GTIDs replace the file-offset pairs previously required to determine points for starting, stopping, or resuming the flow of data between source and replica. When GTIDs are in use, all the information that the replica needs for synchronizing with the source is obtained directly from the replication data stream.

To start a replica using GTID-based replication, you need to enable the SOURCE_AUTO_POSITION option in the CHANGE REPLICATION SOURCE TO statement. The alternative SOURCE_LOG_FILE and SOURCE_LOG_POS options specify the name of the log file and the starting position within the file, but with GTIDs the replica does not need this nonlocal data. For full instructions to configure and start sources and replicas using GTID-based replication, see Section, “Setting Up Replication Using GTIDs”.

The SOURCE_AUTO_POSITION option is disabled by default. If multi-source replication is enabled on the replica, you need to set the option for each applicable replication channel. Disabling the SOURCE_AUTO_POSITION option again causes the replica to revert to file-based replication; this means that, when GTID_ONLY=ON, some positions may be marked as invalid, in which case you must also specify both SOURCE_LOG_FILE and SOURCE_LOG_POS when disabling SOURCE_AUTO_POSITION.
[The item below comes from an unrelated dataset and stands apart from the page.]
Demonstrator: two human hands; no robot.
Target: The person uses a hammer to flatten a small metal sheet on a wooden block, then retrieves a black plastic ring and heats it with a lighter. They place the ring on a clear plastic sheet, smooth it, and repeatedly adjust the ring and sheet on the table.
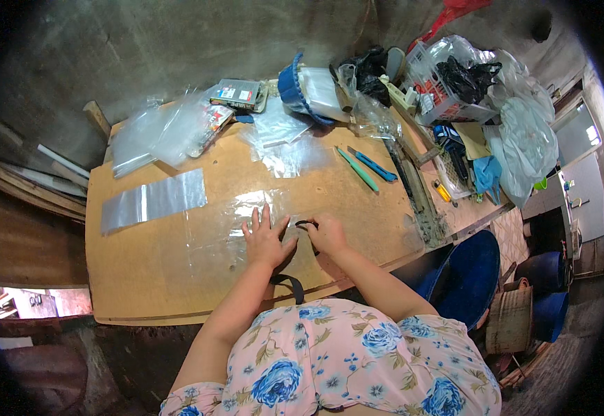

When a replica has GTIDs enabled (GTID_MODE=ON, ON_PERMISSIVE, or OFF_PERMISSIVE ) and the SOURCE_AUTO_POSITION option enabled, auto-positioning is activated for connection to the source. The source must have GTID_MODE=ON set in order for the connection to succeed. In the initial handshake, the replica sends a GTID set containing the transactions that it has already received, committed, or both. This GTID set is equal to the union of the set of GTIDs in the gtid_executed system variable (@@GLOBAL.gtid_executed), and the set of GTIDs recorded in the Performance Schema replication_connection_status table as received transactions (the result of the statement SELECT RECEIVED_TRANSACTION_SET FROM PERFORMANCE_SCHEMA.replication_connection_status).
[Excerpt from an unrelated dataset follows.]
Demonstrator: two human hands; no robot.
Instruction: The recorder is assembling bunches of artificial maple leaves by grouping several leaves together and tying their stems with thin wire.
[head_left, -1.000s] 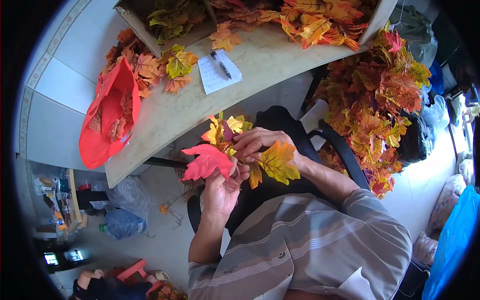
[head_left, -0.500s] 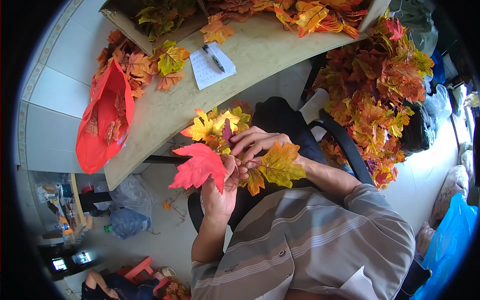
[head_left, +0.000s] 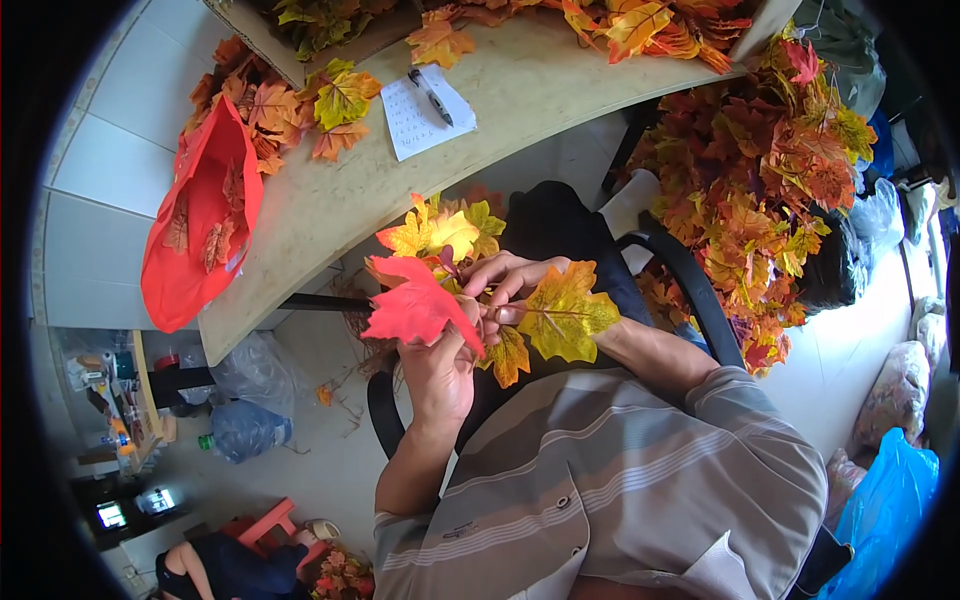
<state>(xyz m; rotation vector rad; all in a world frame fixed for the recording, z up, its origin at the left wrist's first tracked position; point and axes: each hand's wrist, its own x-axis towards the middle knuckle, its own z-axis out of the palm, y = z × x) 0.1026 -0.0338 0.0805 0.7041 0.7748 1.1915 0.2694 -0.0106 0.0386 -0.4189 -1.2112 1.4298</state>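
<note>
Over my lap, both hands are closed at the middle of a bunch of artificial maple leaves. My left hand [head_left: 437, 375] pinches near the base of a red artificial maple leaf [head_left: 415, 300], which covers part of its fingers. My right hand [head_left: 515, 283] curls its fingers round the thin stems beside it. A yellow-green artificial leaf [head_left: 565, 315] spreads out over the right wrist, with an orange-yellow leaf [head_left: 508, 357] below. Beyond the fingers are bright yellow leaves [head_left: 447, 232] and a small dark purple leaf, partly hidden. The exact joint between the fingertips is hidden.
The curved table [head_left: 300, 235] holds a paper sheet with a pen [head_left: 432, 98], a red fabric bag [head_left: 200, 225], a cardboard box and loose leaves. A big heap of leaf garlands [head_left: 750, 200] hangs at right by the chair armrest [head_left: 690, 285]. Another person [head_left: 230, 565] is at lower left.
The red leaf has moved right and tilted, now covering more of my left fingers and the purple leaf. Both hands stay close together. At lower left, the other person leans differently.
</note>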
The source responds by sending all transactions recorded in its binary log whose GTID is not included in the GTID set sent by the replica. To do this, the source first identifies the appropriate binary log file to begin working with, by checking the Previous_gtids_log_event in the header of each of its binary log files, starting with the most recent. When the source finds the first Previous_gtids_log_event which contains no transactions that the replica is missing, it begins with that binary log file. This method is efficient and only takes a significant amount of time if the replica is behind the source by a large number of binary log files. The source then reads the transactions in that binary log file and subsequent files up to the current one, sending the transactions with GTIDs that the replica is missing, and skipping the transactions that were in the GTID set sent by the replica. The elapsed time until the replica receives the first missing transaction depends on its offset in the binary log file. This exchange ensures that the source only sends the transactions with a GTID that the replica has not already received or committed. If the replica receives transactions from more than one source, as in the case of a diamond topology, the auto-skip function ensures that the transactions are not applied twice.

If any of the transactions that should be sent by the source have been purged from the source's binary log, or added to the set of GTIDs in the gtid_purged system variable by another method, the source sends the error ER_SOURCE_HAS_PURGED_REQUIRED_GTIDS to the replica, and replication does not start. The GTIDs of the missing purged transactions are identified and listed in the source's error log in the warning message ER_FOUND_MISSING_GTIDS. The replica cannot recover automatically from this error because parts of the transaction history that are needed to catch up with the source have been purged. Attempting to reconnect without the SOURCE_AUTO_POSITION option enabled only results in the loss of the purged transactions on the replica. The correct approach to recover from this situation is for the replica to replicate the missing transactions listed in the ER_FOUND_MISSING_GTIDS message from another source, or for the replica to be replaced by a new replica created from a more recent backup. Consider revising the binary log expiration period (binlog_expire_logs_seconds) on the source to ensure that the situation does not occur again.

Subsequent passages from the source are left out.